Complicated is a very different concept from Complex. Yet most of us do not distinguish them. Even more, we try to manage Complex systems with Complicated solutions. And this turns out to be a very huge problem.
A watch is complicated. It is composed of a large number of pieces; yet they are carefully engineered to fit and move together. The system is very reliable (it’s a watch!). Most engineered systems are complicated, yet reliable. The more the components fit seamlessly together, the better the reliability.
On the contrary, a complex system involves a lot of different components or contributors; they are all interconnected and inter-dependent; but they all follow a different interest, and they make the system unpredictable. The now classical slide describing the situation in Afghanistan to General McCrystal is a classical example of the depiction of a complex system.
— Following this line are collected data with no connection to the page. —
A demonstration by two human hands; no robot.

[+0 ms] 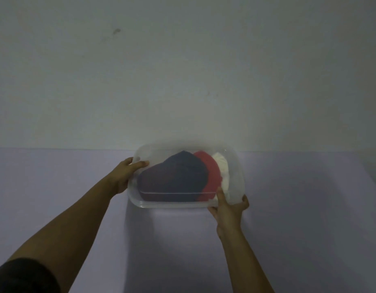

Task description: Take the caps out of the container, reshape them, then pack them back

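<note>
While the left hand (124,176) and right hand (227,208) each clasp an edge of the clear container (237,176) at lower centre of the frame, on the worktop (56,176), the three caps (178,176) lie inside, so everything remains.

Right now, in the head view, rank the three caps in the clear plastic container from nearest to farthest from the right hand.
From the right hand:
1. White fabric cap, rightmost, just above the thumb.
2. Red fabric cap, in the middle.
3. Dark navy fabric cap, leftmost, filling the left side.
</note>
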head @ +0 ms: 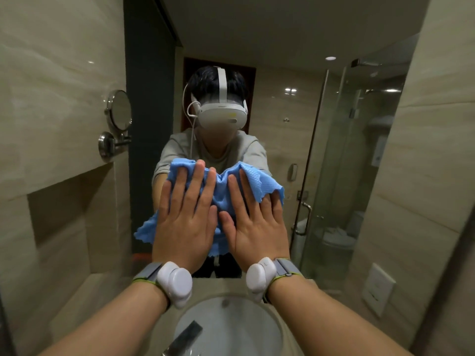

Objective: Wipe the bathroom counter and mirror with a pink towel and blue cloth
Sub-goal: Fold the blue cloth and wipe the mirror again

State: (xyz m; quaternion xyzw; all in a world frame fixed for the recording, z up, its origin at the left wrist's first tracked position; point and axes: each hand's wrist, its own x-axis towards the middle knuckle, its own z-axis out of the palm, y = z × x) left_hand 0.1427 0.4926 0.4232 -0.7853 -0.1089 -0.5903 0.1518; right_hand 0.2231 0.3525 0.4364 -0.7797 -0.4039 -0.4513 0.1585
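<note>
A crumpled blue cloth (221, 187) lies flat against the big wall mirror (295, 119) straight ahead. My left hand (186, 217) presses on its left half with straight, spread fingers. My right hand (254, 222) presses on its right half the same way, the two thumbs almost touching. Part of the cloth hangs out below and to the left of my left hand. The beige counter (218, 286) runs under the mirror. No pink towel shows in the view.
A white round sink (231, 327) with a dark faucet (187, 335) sits in the counter below my wrists. A round shaving mirror (119, 110) on a metal arm sticks out from the left wall above a recessed niche (74, 201). The mirror reflects a glass shower door.
</note>
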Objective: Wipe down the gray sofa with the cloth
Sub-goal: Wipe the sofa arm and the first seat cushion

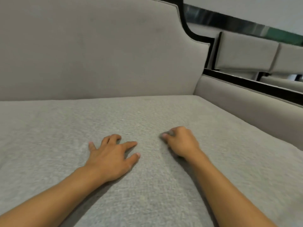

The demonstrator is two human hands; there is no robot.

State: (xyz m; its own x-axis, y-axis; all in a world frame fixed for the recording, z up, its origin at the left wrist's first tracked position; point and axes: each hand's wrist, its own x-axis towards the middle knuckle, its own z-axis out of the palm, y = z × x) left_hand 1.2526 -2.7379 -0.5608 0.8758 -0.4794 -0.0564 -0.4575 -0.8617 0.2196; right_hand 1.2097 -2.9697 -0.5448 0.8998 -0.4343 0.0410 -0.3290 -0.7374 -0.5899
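Note:
The gray sofa fills the view, with a smooth backrest (101,51) and a textured gray seat (65,128). My left hand (111,159) lies palm down on the middle of the seat, fingers spread and straight. A little to its right, my right hand (180,142) rests on the seat with its fingers curled. It pinches a small bit of gray cloth (168,133) at the fingertips. The cloth blends with the seat, and most of it is hidden under the hand. Faint creases run through the seat fabric between the two hands.
The sofa's right armrest (242,97) has a black trim along its top. Behind it stand more gray upholstered pieces (246,53) against a pale wall. The backrest's curved black edge (188,28) rises at the upper right.

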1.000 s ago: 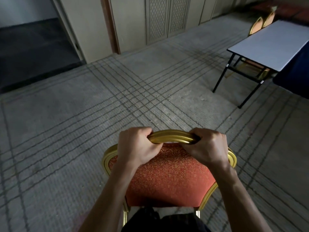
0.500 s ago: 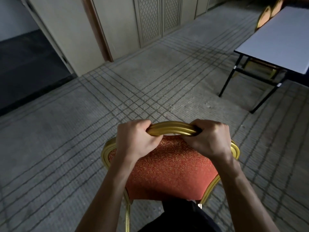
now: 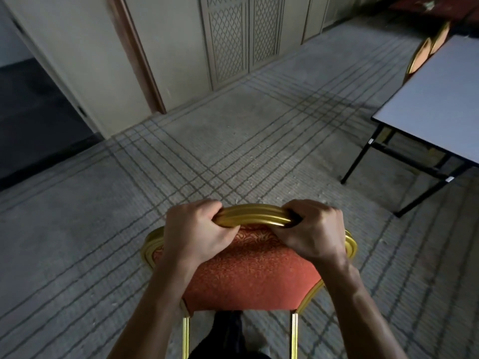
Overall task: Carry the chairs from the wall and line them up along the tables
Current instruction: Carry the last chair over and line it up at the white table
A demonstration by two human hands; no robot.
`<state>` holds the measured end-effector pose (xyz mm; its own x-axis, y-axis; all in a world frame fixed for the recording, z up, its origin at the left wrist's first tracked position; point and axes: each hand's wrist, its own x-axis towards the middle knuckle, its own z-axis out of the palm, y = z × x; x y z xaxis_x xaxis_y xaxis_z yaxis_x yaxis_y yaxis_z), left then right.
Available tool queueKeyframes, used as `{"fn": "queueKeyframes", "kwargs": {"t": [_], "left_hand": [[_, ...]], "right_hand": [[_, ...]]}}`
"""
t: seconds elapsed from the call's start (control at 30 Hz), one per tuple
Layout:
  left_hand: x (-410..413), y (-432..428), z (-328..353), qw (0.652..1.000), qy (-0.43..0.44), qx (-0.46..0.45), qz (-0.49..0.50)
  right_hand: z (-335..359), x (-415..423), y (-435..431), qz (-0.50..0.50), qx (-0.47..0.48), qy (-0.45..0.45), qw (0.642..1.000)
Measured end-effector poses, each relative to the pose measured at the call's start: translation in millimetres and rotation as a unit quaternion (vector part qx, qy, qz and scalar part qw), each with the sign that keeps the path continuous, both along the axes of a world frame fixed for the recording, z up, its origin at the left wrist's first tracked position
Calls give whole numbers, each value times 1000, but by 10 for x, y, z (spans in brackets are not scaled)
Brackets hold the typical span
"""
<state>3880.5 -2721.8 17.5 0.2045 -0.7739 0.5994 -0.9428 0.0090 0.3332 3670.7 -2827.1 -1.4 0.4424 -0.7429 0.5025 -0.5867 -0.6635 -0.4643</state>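
A chair point(image 3: 252, 278) with a gold frame and red patterned padding is right in front of me, seen from behind and above. My left hand point(image 3: 193, 233) grips the left part of its curved gold top rail. My right hand point(image 3: 312, 230) grips the right part of the same rail. Only the chair's back and the tops of two gold legs show; its seat is hidden. A white-topped folding table point(image 3: 440, 110) with black legs stands at the right edge.
Two more gold-backed chairs point(image 3: 425, 51) stand beyond the table's far side. A beige panelled wall point(image 3: 233, 40) runs across the top, with a dark doorway point(image 3: 31, 112) at the left. Grey lined carpet point(image 3: 233, 156) lies between me and the table.
The view has swung left and moved forward: the table has slid to the right edge and looks nearer. Both hands keep the same hold on the chair rail.
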Motion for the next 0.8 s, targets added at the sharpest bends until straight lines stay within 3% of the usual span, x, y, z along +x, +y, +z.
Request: {"fn": "queueKeyframes", "kwargs": {"t": [0.43, 0.8], "left_hand": [[1117, -3239, -172, 998, 36, 31, -48], [1337, -5771, -266, 992, 33, 60, -103]], "right_hand": [[-9, 959, -2891, -90, 18, 55, 994], [-165, 1127, -5189, -123, 26, 24, 992]]}}
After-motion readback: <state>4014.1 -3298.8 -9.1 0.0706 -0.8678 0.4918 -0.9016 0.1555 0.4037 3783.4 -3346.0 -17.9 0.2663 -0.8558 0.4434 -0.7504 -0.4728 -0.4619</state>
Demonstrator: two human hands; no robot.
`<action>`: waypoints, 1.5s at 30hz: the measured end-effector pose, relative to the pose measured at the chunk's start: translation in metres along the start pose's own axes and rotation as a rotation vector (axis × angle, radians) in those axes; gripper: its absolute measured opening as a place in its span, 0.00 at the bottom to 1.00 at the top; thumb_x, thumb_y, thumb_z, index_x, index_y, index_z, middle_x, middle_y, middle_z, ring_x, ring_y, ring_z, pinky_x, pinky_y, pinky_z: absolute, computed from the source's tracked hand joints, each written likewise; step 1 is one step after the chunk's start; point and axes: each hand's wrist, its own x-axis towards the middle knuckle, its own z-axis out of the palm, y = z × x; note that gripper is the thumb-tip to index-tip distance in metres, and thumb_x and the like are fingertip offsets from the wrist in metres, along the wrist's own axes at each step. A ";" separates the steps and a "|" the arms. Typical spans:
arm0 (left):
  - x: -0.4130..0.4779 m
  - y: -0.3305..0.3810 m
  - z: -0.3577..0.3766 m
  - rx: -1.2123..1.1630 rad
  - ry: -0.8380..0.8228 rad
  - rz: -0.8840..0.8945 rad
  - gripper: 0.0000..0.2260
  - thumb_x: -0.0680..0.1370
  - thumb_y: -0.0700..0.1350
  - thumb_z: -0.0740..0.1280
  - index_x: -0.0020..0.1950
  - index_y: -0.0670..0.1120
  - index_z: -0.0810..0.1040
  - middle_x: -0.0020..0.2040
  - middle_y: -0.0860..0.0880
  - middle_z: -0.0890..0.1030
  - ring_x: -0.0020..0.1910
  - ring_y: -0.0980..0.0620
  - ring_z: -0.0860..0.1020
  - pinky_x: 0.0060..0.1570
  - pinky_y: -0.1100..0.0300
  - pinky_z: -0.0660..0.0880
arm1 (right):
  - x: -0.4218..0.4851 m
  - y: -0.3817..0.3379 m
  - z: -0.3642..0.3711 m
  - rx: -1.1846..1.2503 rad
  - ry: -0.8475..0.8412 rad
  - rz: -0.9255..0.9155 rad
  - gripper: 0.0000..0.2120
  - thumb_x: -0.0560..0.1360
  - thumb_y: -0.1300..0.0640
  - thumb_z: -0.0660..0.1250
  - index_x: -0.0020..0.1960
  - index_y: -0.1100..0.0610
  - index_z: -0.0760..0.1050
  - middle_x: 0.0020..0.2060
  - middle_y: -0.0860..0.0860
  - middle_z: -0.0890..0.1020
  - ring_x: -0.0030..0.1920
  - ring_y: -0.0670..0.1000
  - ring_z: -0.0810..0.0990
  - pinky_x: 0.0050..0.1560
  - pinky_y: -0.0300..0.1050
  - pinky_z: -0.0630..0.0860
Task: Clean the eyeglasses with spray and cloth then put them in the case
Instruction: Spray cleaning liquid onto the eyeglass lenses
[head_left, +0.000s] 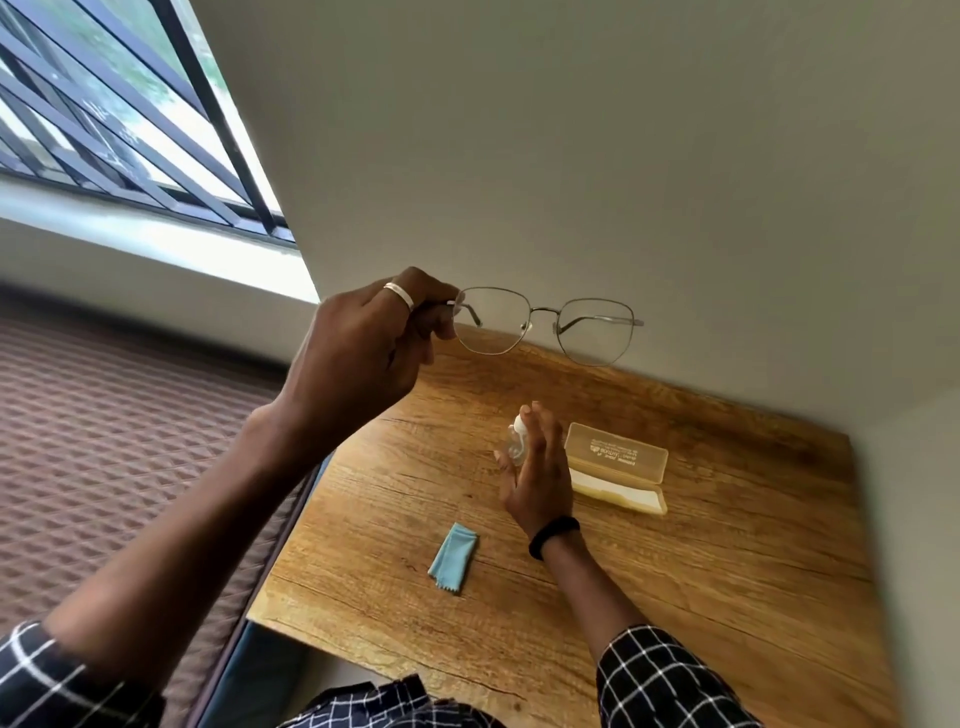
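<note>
My left hand (370, 347) holds thin metal-framed eyeglasses (545, 326) up in the air by their left temple hinge, lenses facing me, above the far edge of the wooden table (727, 545). Lower down, my right hand (537, 470) wraps around a small clear spray bottle (511, 441) with a white top, standing on or just above the table; my index finger rests on the top. A folded light-blue cloth (453, 558) lies on the table near its left side. An open yellowish translucent case (621, 465) lies just right of my right hand.
A plain wall rises directly behind the table. A barred window (130, 119) is at the upper left. A brown patterned surface (104, 441) lies left of and below the table's left edge.
</note>
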 end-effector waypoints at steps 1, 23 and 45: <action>0.000 -0.001 0.000 0.004 -0.010 -0.007 0.08 0.76 0.28 0.66 0.53 0.37 0.79 0.40 0.48 0.83 0.32 0.55 0.81 0.35 0.70 0.75 | 0.001 0.000 0.002 0.014 0.007 0.009 0.37 0.71 0.63 0.74 0.73 0.52 0.57 0.70 0.63 0.68 0.67 0.54 0.68 0.55 0.48 0.78; 0.003 -0.011 0.001 0.003 0.006 0.020 0.06 0.79 0.31 0.64 0.53 0.37 0.79 0.40 0.47 0.84 0.32 0.54 0.81 0.34 0.69 0.75 | 0.009 -0.014 -0.007 -0.008 -0.012 0.030 0.38 0.74 0.61 0.73 0.74 0.47 0.53 0.61 0.61 0.77 0.46 0.57 0.83 0.30 0.48 0.82; 0.054 0.033 0.101 -0.113 0.019 0.127 0.07 0.80 0.39 0.66 0.57 0.43 0.77 0.45 0.51 0.83 0.35 0.58 0.80 0.31 0.62 0.78 | 0.020 -0.077 -0.240 -0.118 0.243 -0.198 0.33 0.77 0.53 0.63 0.76 0.49 0.49 0.45 0.54 0.80 0.34 0.46 0.77 0.30 0.41 0.79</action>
Complex systems are unpredictable. They are what happens in real life outside what can be carefully engineered. They are what creates the unforeseen, the adventure.
Because we mix all the time those two concepts we misunderstand a lot of what is happening around us. The way to tackle and repair complicated systems is completely different from how we can influence complex systems. The way these systems fail belongs to different realms. And when a complicated system encounters unpredictable complexity, it is where our engineering capabilities are overwhelmed. It is where our certainties become shaky. It is when catastrophes like Fukushima happen.